> [ASSIGNED TASK]: Each line of the data below from the one holding "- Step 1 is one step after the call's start" to the one holding "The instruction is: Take", inclusive, is to be reproduced exactly; no other line belongs in the answer.

> [DATASET]:
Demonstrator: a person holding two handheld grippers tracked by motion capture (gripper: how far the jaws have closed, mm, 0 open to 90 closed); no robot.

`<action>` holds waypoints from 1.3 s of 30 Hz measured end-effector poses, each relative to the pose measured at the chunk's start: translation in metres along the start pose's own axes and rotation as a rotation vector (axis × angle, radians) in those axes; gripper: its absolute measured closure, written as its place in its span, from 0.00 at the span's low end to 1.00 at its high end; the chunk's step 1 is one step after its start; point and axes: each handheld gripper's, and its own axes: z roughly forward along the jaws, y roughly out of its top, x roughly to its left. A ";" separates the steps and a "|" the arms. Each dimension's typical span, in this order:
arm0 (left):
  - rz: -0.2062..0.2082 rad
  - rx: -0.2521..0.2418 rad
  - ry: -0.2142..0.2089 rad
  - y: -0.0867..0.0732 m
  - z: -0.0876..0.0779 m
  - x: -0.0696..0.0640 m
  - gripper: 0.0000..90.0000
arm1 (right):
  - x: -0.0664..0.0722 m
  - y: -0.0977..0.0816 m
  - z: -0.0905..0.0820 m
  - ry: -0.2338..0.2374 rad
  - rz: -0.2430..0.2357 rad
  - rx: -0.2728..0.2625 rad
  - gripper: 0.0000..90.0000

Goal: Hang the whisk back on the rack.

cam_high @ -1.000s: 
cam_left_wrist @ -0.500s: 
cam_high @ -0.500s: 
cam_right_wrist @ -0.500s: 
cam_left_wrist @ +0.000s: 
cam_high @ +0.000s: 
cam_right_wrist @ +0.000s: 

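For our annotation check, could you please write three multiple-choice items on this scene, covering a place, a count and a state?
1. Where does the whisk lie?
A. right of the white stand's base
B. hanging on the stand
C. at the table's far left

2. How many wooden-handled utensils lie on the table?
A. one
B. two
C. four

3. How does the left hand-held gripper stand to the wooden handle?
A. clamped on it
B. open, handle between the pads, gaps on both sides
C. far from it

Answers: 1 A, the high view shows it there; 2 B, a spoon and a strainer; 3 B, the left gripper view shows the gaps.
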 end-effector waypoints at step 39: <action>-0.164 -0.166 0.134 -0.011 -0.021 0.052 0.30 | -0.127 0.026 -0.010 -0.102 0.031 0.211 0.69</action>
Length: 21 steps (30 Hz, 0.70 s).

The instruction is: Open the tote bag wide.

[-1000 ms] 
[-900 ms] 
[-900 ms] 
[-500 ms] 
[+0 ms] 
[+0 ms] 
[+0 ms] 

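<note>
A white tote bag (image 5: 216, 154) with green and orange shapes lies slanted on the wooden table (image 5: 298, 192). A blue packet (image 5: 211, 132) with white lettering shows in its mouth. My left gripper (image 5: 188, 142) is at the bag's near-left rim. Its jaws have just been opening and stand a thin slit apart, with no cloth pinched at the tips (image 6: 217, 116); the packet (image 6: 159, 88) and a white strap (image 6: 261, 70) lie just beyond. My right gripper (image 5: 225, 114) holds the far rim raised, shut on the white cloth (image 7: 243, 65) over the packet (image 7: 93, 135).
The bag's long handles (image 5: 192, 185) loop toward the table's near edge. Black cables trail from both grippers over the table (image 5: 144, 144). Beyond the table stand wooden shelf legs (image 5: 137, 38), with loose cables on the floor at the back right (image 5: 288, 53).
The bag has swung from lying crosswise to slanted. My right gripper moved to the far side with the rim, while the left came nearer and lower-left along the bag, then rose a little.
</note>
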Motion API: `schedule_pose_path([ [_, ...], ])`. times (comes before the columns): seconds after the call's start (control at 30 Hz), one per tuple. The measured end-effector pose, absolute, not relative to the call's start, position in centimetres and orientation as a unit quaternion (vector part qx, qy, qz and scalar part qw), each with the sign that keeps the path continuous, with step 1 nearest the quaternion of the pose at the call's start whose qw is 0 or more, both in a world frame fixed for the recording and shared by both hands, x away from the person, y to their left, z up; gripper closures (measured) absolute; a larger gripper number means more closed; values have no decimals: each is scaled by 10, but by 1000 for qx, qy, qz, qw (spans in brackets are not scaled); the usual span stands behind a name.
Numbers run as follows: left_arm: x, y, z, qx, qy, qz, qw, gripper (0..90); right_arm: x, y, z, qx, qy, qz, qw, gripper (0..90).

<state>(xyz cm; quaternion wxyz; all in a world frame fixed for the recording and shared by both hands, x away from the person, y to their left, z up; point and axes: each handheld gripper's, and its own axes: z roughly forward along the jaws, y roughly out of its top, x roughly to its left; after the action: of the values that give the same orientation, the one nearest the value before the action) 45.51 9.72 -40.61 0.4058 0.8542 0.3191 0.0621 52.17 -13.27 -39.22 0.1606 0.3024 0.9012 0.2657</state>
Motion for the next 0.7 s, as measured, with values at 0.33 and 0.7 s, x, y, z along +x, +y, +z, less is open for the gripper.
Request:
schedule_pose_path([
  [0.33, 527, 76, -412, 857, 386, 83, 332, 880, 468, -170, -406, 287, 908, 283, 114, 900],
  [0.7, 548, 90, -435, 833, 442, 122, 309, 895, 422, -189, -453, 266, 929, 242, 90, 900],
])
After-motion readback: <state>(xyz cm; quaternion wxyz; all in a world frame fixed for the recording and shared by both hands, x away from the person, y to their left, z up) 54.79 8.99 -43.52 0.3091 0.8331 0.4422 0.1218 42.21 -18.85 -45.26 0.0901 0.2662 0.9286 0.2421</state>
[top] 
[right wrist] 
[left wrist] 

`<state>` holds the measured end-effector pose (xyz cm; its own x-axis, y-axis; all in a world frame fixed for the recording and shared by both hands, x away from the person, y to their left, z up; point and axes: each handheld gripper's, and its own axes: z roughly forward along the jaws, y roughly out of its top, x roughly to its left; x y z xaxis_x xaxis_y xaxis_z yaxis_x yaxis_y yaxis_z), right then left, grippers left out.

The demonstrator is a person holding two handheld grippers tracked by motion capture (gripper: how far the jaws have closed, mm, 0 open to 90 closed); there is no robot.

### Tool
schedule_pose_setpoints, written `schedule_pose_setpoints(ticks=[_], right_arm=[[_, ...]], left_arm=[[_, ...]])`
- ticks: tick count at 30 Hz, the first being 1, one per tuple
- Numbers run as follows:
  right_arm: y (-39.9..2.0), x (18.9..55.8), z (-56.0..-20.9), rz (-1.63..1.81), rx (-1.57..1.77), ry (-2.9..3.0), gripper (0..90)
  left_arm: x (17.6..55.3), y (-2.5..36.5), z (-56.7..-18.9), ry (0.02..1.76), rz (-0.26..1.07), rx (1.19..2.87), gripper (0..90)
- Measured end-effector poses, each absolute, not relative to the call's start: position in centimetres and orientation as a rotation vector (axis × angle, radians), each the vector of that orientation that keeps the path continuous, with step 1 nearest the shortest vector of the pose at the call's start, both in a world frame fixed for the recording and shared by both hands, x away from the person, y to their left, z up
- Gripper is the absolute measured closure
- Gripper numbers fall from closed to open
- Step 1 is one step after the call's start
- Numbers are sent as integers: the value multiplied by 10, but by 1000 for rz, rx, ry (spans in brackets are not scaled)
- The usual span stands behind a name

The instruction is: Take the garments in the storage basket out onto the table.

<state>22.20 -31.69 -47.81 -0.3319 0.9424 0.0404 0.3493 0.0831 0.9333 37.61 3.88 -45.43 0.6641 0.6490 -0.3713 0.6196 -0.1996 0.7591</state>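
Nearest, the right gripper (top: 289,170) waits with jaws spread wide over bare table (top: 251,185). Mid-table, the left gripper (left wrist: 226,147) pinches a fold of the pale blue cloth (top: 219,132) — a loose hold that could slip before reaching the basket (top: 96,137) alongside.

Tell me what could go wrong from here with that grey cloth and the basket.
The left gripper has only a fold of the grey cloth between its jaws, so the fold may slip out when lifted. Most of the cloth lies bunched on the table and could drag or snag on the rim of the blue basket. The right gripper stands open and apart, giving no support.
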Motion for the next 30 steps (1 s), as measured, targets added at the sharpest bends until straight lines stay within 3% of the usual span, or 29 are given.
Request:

> [EXERCISE SOLUTION]:
- Step 1 is one step after the call's start
- Numbers are sent as integers: the value multiplied by 10, but by 1000 for rz, rx, ry (spans in brackets are not scaled)
- The usual span stands behind a name

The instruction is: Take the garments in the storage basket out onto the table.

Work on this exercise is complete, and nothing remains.